2024/2/23

WIKIMOLE—Orforglipron

GLP-1RA and SGLT-2i are new diabetes medications that have gained widespread attention due to their cardiovascular and renal benefits brought to patients with T2D.

Orforglipron (Catalog No. T11408), also known as LY3502970, is a GLP-1 receptor agonist. It is used in research related to obesity and type 2 diabetes (T2D).

Preclinical Research

Orforglipron belongs to a new class of chemically synthesized oral non-peptide drugs that exhibit effective anti-diabetic effects by enhancing glucose-dependent insulin secretion and improving energy balance. In preclinical models, orforglipron has shown promising efficacy in lowering elevated blood glucose levels in experimental animals and exhibits favorable pharmacokinetic characteristics for oral administration.

Currently, Orforglipron, as a medication for improving blood sugar control in adults and managing chronic body weight (weight loss) in adults, initiated Phase 3 clinical trials in September 2023. Results from the Phase 1 clinical study of Orforglipron indicate its GLP-1-like effects, making it a potential treatment for obesity and type 2 diabetes, comparable to other GLP-1 analogs. Phase 2 clinical data suggests that Orforglipron treatment significantly reduces blood sugar and body weight, without any clinically inconsistent adverse events compared to other GLP-1 receptor agonists. Its pharmacokinetic profile allows for once-daily oral administration, without dietary restrictions on food or water, providing a potentially safe and effective oral treatment option for patients with type 2 diabetes (T2D) and other indications. The current mainstream method of administration is subcutaneous injection; however, oral medications offer greater convenience and accessibility, eliminating the fear of injections for some patients.

The latest data from Phase 2 clinical trials show that different doses of Orforglipron, when taken orally, can significantly reduce patient weight by up to approximately 13% at 26 weeks and around 15% at 36 weeks. This study not only sets the stage for future Phase 3 weight loss clinical trials but also rejuvenates the weight loss market. The Phase 3 clinical trial plans to enroll 1576 patients with type 2 diabetes and is expected to be completed by July 2025.

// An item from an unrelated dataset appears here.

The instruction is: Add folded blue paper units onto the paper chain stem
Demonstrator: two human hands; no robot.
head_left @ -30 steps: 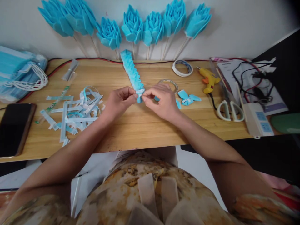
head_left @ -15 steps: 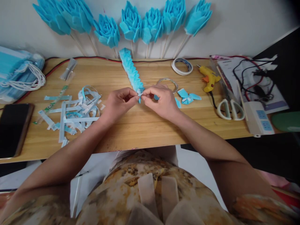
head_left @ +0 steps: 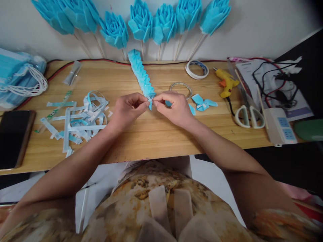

Orforglipron vs Semaglutide

Semaglutide (Catalog No. T19850), also known as Semaglutide, is an FDA-approved medication and a GLP-1 receptor agonist. Currently, it is primarily used for treating type 2 diabetes (T2D) and adverse events in T2D patients with cardiovascular diseases. It is also employed for treating adult obesity, although its indication for obesity in China has not yet been approved. The drug supports both injection and oral administration. However, its oral bioavailability is low, and patients are required to adhere to strict dietary restrictions during medication. Fasting is necessary before taking the medication. This is an aspect where Orforglipron excels over Semaglutide, as the former offers better patient compliance with oral administration.